**WHAT THIS TASK INVOLVES:** In the listing below, print exactly the lines between the line holding "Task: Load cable" and the line holding "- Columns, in", inclusive, and no more.
※ ※ ※
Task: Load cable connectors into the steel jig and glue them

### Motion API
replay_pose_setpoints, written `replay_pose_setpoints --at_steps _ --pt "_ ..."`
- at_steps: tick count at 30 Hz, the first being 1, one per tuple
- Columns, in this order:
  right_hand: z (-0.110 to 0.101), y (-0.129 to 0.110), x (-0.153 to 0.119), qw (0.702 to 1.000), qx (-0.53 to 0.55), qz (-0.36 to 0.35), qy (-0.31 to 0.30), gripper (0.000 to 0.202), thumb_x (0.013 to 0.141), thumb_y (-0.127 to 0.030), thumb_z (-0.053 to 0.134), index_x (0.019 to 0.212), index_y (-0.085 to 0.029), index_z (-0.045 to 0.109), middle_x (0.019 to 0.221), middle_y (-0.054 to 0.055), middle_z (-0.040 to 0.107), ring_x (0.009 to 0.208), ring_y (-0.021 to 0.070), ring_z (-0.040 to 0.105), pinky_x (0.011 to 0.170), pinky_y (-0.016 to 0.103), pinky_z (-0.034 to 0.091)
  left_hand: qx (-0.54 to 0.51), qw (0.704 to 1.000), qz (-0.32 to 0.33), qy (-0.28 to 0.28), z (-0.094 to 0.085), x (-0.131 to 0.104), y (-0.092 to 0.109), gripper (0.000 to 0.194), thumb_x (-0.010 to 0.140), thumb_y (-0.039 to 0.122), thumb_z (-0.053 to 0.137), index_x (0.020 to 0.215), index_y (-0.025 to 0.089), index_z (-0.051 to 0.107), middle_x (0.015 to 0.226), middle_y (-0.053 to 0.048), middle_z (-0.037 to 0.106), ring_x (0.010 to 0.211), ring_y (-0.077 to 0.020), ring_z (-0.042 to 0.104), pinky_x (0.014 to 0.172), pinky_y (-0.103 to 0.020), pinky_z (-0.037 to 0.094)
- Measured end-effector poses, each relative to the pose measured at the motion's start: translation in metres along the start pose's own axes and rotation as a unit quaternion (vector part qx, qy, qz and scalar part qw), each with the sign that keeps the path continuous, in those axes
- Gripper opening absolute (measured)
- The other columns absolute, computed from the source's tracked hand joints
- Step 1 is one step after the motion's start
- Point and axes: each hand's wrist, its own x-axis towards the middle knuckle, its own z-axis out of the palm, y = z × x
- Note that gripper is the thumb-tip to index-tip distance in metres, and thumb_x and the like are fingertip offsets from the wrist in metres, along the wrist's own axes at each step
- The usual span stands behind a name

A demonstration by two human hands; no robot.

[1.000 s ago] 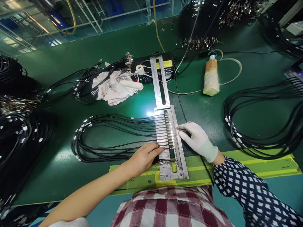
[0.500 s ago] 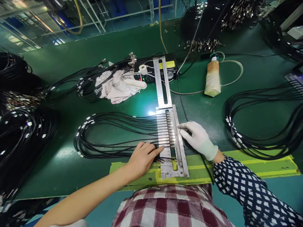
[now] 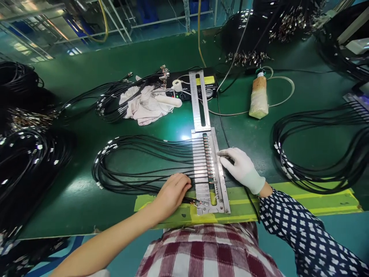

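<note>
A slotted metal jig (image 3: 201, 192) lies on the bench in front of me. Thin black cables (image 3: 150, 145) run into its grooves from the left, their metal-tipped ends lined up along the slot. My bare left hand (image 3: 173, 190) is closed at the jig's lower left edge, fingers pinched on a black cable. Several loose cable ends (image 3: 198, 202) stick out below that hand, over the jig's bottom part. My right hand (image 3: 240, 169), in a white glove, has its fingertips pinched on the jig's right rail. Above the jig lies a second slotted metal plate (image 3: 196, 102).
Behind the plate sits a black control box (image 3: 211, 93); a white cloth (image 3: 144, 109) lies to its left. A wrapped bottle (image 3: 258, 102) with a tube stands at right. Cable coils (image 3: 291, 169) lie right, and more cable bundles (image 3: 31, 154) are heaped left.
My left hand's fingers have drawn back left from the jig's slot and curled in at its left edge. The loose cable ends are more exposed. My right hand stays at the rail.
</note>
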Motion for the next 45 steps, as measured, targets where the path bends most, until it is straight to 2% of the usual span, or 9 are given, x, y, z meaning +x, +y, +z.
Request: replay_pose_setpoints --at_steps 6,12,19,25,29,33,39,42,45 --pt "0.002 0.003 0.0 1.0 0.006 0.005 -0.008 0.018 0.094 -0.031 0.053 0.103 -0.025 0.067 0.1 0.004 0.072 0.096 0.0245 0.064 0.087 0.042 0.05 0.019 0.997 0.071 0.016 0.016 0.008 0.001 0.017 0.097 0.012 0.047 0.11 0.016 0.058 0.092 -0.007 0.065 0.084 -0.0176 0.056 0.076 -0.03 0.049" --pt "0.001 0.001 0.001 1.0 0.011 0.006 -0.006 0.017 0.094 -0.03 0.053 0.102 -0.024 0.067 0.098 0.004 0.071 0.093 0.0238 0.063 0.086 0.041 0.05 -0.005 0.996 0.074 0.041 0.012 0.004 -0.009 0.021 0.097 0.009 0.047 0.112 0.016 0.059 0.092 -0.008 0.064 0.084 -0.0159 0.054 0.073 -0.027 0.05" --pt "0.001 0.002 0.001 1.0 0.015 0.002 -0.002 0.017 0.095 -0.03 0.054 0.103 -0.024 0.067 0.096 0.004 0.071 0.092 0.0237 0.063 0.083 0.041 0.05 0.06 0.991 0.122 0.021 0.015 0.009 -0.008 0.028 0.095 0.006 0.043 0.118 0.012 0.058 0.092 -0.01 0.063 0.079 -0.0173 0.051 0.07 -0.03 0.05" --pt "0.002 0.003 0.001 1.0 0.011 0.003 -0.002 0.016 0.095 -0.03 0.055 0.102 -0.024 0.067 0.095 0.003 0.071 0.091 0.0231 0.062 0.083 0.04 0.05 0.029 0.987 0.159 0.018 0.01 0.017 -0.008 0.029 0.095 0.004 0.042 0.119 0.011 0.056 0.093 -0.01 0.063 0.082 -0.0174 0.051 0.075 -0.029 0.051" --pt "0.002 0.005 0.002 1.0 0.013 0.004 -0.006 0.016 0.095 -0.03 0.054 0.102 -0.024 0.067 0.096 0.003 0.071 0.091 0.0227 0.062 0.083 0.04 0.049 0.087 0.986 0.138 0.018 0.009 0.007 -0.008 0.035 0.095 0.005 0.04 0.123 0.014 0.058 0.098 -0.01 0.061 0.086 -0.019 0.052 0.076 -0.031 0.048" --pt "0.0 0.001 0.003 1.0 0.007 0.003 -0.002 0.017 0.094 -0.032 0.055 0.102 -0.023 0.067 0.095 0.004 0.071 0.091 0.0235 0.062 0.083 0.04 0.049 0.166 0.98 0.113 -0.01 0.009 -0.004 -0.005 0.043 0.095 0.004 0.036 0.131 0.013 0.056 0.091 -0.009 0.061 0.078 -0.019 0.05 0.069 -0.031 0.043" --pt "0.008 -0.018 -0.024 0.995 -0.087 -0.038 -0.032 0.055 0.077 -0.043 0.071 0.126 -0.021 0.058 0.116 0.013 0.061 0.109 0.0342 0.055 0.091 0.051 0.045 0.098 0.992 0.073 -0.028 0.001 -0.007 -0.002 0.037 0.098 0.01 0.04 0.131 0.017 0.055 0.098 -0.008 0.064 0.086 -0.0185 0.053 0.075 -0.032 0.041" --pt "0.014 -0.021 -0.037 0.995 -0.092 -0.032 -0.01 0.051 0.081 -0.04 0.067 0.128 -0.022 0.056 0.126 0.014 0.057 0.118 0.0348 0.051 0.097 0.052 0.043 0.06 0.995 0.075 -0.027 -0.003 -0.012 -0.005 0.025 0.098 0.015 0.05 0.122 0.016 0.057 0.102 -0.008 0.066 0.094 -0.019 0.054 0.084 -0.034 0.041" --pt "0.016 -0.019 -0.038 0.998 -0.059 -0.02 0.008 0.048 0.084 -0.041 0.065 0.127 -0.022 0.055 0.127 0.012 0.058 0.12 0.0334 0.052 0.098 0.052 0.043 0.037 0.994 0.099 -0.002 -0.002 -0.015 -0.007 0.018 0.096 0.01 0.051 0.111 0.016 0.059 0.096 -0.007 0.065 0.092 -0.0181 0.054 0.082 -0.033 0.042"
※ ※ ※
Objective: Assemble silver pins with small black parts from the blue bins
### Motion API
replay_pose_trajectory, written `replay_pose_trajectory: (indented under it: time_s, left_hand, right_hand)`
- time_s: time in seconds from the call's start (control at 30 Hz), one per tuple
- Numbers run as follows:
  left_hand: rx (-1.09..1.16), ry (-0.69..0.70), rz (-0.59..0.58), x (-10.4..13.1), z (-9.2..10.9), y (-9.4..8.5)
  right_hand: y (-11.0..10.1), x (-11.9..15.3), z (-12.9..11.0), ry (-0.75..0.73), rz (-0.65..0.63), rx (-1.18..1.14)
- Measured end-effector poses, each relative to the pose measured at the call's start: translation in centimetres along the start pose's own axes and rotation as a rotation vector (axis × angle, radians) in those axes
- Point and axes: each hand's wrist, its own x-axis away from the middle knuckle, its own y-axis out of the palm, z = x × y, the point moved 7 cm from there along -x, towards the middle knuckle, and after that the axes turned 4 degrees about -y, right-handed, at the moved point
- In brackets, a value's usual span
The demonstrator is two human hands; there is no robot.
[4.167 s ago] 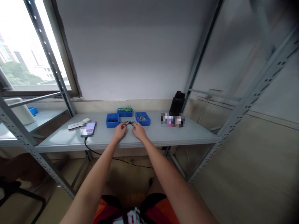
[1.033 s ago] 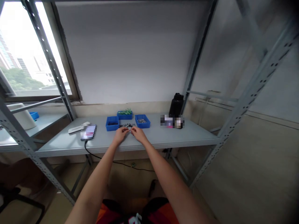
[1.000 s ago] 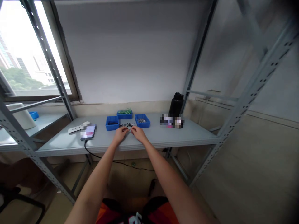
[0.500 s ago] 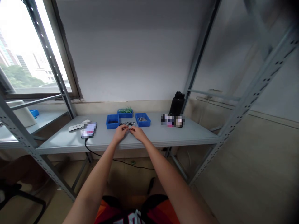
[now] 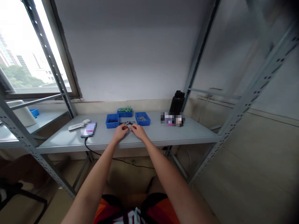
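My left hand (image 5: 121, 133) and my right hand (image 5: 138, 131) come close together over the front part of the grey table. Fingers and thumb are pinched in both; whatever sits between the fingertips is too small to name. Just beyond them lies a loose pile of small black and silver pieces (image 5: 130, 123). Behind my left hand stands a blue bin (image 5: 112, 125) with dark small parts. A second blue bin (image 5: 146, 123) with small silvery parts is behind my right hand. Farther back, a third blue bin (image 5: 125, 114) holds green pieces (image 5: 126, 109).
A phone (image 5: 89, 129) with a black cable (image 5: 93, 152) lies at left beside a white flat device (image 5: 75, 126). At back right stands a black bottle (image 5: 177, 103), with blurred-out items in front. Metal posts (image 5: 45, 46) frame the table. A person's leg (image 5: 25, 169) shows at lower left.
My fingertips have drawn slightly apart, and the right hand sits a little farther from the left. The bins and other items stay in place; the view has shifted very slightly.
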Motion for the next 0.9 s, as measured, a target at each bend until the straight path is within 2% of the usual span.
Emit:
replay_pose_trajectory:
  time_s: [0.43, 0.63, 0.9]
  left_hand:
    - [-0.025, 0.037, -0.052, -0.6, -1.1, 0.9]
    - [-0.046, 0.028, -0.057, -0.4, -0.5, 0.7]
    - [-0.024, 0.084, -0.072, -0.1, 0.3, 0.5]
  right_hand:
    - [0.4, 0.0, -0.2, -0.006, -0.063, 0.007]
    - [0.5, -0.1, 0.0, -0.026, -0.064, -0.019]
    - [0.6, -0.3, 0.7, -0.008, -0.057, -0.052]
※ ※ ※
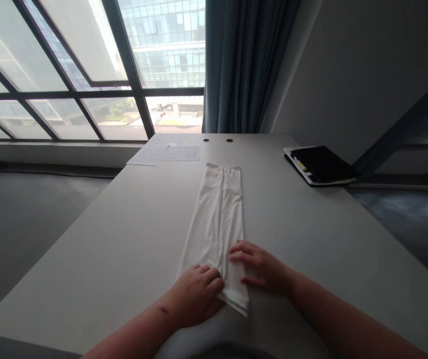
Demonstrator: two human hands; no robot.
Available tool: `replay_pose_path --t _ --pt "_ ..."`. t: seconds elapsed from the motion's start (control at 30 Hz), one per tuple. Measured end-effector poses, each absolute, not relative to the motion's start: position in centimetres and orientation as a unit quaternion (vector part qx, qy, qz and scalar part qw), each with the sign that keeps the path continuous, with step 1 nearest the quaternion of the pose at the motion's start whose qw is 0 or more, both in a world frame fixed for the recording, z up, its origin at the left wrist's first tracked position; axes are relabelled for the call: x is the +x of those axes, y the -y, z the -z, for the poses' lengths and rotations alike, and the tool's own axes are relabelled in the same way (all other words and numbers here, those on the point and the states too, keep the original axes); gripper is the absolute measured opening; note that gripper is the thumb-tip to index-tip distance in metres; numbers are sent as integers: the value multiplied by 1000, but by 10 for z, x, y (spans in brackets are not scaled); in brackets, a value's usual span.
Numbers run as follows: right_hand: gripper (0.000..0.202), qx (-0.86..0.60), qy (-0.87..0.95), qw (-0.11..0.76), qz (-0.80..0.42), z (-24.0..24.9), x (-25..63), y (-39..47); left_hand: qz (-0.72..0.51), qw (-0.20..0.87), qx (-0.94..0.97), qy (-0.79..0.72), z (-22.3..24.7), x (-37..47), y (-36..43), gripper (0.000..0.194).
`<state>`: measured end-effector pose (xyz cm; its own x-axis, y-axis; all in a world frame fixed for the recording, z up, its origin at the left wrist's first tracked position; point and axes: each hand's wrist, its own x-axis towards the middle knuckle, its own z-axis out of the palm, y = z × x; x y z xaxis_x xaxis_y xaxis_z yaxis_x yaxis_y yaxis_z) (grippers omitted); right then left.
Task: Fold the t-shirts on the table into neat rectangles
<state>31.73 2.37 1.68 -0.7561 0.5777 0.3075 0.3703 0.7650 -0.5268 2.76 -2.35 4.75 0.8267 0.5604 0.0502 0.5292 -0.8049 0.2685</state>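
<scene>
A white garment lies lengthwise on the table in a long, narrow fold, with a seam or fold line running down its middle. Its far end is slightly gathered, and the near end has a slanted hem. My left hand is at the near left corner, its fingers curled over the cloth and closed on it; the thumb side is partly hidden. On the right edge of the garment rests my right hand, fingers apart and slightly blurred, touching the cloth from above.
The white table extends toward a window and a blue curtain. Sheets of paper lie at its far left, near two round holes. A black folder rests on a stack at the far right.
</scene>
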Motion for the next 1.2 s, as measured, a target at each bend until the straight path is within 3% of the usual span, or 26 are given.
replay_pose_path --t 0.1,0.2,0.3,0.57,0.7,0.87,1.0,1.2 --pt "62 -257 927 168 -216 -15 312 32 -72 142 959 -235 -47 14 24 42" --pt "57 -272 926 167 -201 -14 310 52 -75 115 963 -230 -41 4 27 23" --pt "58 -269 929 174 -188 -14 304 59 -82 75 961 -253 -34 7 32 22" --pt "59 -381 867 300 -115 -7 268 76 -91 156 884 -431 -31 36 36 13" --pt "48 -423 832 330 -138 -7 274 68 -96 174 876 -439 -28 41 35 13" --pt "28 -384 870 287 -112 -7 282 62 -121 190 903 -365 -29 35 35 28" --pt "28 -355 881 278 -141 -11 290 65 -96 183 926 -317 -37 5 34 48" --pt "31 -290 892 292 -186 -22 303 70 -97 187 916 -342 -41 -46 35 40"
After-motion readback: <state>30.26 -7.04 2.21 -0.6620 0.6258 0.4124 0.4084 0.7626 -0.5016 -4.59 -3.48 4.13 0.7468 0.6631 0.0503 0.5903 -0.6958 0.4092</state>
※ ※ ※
**ANSWER BOX:**
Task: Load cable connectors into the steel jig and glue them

### Motion API
replay_pose_setpoints, written `replay_pose_setpoints --at_steps _ --pt "_ ..."`
- at_steps: tick count at 30 Hz, the first being 1, one per tuple
- Columns, in this order:

Besides this answer, nothing more is needed.